BEGIN DATA EXTRACT

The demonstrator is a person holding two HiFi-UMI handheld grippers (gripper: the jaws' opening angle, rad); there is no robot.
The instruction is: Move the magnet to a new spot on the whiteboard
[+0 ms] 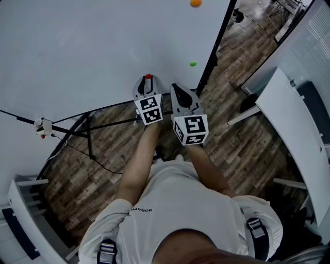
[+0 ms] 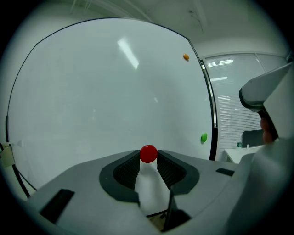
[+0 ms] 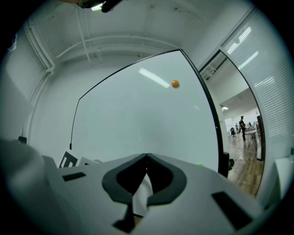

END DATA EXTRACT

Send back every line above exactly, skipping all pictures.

The demonstrator is a person holding two HiFi-UMI handheld grippers (gripper: the jaws' opening angle, rad); there is no robot.
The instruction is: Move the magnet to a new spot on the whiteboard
[+0 ms] 
[+0 ms] 
[+0 ms] 

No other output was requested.